- **DATA SUPPLIED**
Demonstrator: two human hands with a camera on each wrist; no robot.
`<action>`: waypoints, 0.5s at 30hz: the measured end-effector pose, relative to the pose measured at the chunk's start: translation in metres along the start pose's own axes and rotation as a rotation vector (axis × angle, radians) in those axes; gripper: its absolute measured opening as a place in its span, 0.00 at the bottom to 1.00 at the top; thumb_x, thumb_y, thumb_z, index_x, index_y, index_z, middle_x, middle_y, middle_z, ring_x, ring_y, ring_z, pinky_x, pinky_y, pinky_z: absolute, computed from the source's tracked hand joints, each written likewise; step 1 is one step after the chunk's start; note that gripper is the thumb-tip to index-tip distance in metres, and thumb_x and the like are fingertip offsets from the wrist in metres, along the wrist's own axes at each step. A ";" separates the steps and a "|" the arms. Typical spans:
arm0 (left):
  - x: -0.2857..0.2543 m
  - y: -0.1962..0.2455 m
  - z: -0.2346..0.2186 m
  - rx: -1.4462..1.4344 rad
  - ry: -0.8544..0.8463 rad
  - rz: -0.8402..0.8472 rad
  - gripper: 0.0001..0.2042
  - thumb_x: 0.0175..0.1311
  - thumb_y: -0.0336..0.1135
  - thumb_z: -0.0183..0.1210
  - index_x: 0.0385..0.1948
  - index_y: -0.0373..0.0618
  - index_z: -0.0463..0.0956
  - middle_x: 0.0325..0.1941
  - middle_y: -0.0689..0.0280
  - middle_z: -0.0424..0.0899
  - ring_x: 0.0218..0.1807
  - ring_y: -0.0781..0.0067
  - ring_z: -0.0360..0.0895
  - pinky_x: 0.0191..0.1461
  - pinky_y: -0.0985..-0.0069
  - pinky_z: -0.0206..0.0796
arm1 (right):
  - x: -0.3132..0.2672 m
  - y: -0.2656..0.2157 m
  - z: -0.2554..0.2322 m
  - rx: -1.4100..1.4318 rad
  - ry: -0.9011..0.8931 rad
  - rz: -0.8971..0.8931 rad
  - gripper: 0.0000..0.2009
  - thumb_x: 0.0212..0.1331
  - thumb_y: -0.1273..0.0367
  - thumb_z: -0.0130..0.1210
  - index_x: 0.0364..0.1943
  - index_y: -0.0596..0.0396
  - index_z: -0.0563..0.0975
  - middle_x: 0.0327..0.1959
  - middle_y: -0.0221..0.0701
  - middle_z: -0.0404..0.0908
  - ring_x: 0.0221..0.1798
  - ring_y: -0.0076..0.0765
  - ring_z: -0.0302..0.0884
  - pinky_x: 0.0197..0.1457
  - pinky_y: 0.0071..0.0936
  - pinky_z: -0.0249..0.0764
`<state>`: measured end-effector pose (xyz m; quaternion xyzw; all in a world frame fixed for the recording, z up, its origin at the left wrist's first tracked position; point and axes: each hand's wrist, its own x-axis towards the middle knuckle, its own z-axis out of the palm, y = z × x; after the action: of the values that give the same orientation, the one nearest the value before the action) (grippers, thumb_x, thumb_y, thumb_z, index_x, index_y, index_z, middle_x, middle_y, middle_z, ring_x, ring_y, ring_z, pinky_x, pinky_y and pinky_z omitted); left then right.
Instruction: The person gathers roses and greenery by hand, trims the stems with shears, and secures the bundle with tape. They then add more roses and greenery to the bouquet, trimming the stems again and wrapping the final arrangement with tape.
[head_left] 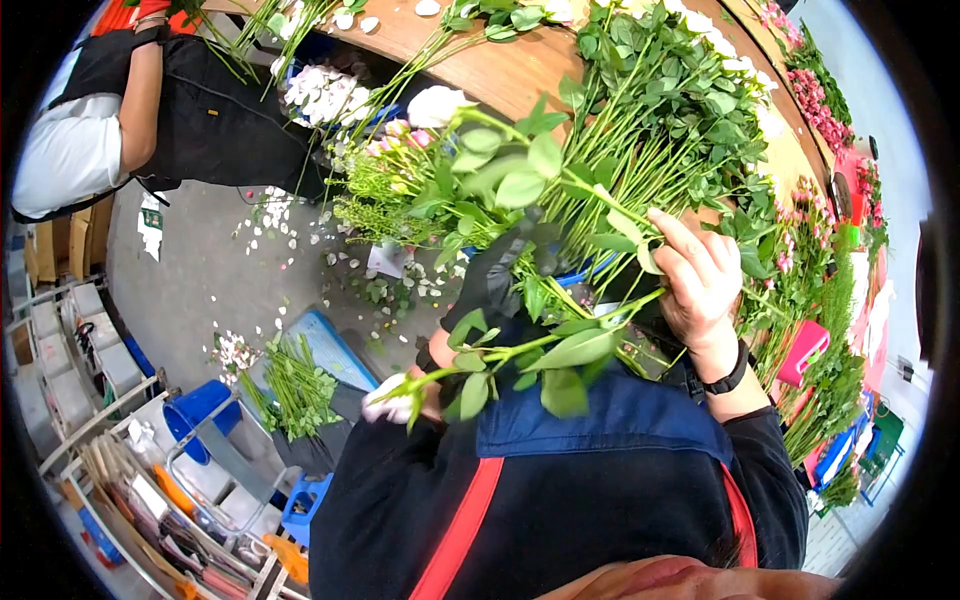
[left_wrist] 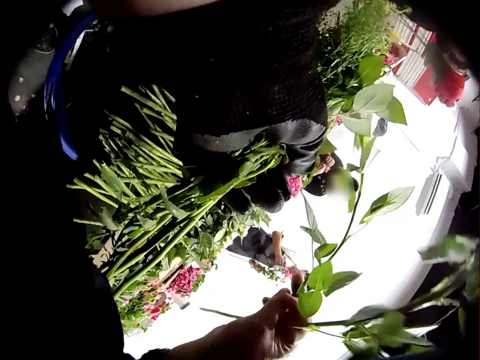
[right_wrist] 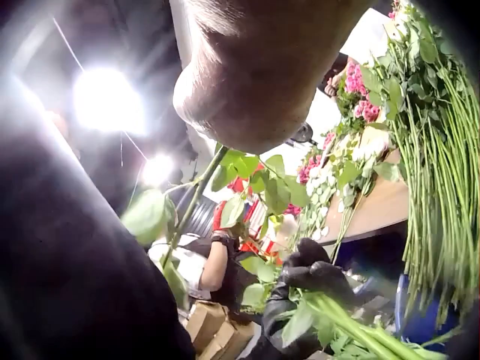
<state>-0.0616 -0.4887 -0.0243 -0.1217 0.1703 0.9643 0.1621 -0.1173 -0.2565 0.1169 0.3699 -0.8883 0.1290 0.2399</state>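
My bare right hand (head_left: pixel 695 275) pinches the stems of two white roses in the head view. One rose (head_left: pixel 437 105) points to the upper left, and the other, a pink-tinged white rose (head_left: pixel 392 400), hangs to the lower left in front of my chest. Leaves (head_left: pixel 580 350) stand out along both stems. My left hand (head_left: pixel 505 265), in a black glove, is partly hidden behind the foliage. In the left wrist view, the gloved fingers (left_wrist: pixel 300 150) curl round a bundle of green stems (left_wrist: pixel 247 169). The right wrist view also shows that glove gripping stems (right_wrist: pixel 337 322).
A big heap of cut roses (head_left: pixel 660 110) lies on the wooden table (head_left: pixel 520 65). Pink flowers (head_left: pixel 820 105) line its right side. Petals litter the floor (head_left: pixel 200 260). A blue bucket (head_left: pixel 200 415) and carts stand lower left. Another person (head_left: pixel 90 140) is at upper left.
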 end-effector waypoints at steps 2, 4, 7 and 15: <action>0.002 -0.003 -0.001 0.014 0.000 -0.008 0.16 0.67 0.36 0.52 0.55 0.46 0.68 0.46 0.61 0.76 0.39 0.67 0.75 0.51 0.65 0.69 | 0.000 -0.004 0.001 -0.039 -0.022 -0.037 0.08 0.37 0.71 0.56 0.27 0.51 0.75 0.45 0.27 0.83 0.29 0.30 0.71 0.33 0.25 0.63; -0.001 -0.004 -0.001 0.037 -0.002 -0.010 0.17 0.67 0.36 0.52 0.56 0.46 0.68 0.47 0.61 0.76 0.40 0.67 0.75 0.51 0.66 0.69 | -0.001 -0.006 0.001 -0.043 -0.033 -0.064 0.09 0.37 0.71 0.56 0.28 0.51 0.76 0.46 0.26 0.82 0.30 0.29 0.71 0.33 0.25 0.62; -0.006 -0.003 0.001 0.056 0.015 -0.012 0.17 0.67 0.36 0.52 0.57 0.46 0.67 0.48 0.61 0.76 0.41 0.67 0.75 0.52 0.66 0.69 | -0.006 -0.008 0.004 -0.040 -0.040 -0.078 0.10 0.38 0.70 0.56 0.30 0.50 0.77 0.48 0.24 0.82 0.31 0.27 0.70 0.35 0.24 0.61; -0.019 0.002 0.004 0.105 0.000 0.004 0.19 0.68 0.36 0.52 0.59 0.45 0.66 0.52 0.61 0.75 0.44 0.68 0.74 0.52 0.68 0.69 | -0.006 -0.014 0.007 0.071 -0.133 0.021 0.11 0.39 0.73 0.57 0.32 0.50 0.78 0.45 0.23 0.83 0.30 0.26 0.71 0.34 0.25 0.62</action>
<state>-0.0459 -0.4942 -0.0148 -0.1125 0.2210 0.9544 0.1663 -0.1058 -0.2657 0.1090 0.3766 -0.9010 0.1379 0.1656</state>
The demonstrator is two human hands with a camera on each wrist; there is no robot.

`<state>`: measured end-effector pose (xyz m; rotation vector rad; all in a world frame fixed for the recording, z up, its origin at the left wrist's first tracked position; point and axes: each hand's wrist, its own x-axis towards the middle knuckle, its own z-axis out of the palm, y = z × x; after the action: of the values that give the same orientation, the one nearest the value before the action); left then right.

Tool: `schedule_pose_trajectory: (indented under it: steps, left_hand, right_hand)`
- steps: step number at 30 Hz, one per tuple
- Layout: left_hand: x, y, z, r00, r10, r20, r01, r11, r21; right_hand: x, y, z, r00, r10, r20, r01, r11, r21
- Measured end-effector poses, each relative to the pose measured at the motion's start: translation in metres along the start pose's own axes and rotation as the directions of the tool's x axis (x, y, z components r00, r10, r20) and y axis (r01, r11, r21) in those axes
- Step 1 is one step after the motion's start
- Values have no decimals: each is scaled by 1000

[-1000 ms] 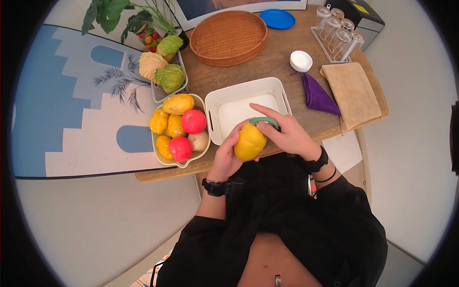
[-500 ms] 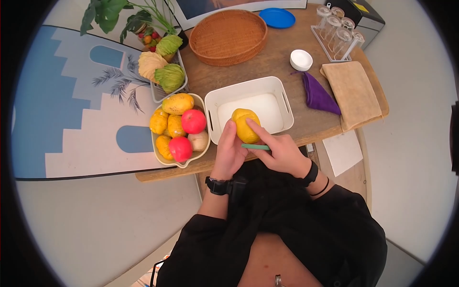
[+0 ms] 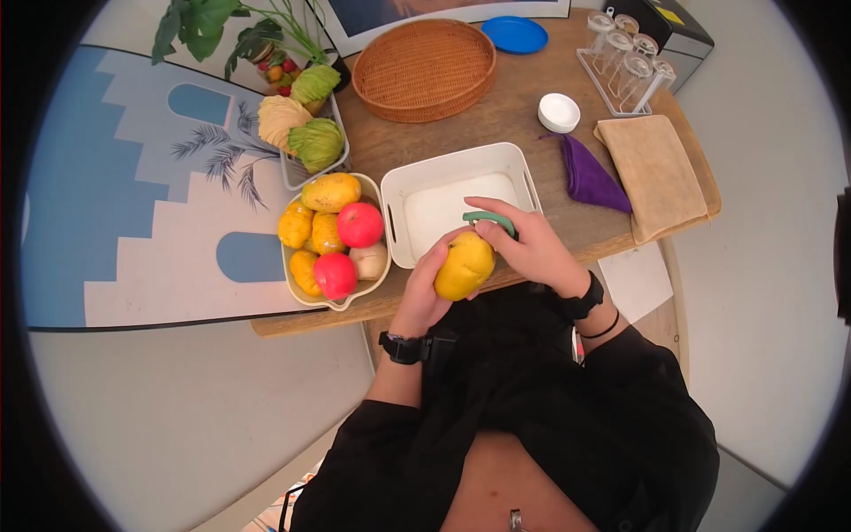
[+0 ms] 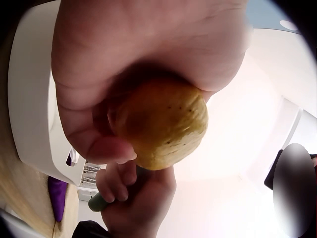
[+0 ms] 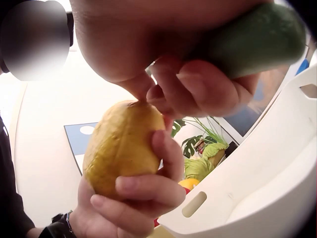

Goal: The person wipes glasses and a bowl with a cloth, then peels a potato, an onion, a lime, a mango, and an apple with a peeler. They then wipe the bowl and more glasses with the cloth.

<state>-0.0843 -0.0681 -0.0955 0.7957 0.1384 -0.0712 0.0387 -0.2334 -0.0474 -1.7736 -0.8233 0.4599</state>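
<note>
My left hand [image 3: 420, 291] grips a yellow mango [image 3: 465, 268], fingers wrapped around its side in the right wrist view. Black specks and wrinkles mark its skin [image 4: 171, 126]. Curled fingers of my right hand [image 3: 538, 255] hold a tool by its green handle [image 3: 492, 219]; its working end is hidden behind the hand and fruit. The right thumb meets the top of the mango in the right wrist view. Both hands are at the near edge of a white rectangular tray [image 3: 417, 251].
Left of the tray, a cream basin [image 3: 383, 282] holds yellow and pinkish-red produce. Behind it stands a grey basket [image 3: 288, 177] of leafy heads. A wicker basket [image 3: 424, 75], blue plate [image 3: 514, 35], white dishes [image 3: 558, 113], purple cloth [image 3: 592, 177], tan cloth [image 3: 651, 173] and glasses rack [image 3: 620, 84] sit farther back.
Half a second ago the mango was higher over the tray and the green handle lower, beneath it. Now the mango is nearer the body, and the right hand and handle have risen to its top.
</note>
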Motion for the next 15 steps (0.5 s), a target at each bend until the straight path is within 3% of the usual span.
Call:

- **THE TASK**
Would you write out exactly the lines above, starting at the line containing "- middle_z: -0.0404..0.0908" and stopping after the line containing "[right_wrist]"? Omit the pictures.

- **RESULT BELOW**
  - middle_z: -0.0404..0.0908
  - ring_x: 0.0221..0.1798
  - ring_y: -0.0076..0.0765
  - ring_z: -0.0302..0.0884
  - pinky_x: 0.0197..0.1457
  - pinky_y: 0.0071..0.0936
  - pinky_z: -0.0249..0.0764
`<state>`: measured end-effector pose (xyz m; quaternion xyzw; all in a world frame fixed for the recording, z up, its origin at the left wrist's first tracked position; point and axes: each hand's wrist, its own x-axis towards the middle knuckle, its own z-axis out of the palm, y = z × x; after the action: of the values that give the same orientation, the one nearest the value before the action) (grippers, thumb_x, thumb_y, thumb_z, index_x, index_y, index_z, middle_x, middle_y, middle_z, ring_x, ring_y, ring_z, pinky_x, pinky_y and pinky_z omitted); left then right.
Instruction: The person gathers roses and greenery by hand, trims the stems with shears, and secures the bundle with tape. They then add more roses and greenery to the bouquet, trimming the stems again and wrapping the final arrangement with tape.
[head_left] 
[left_wrist] 
[right_wrist] 

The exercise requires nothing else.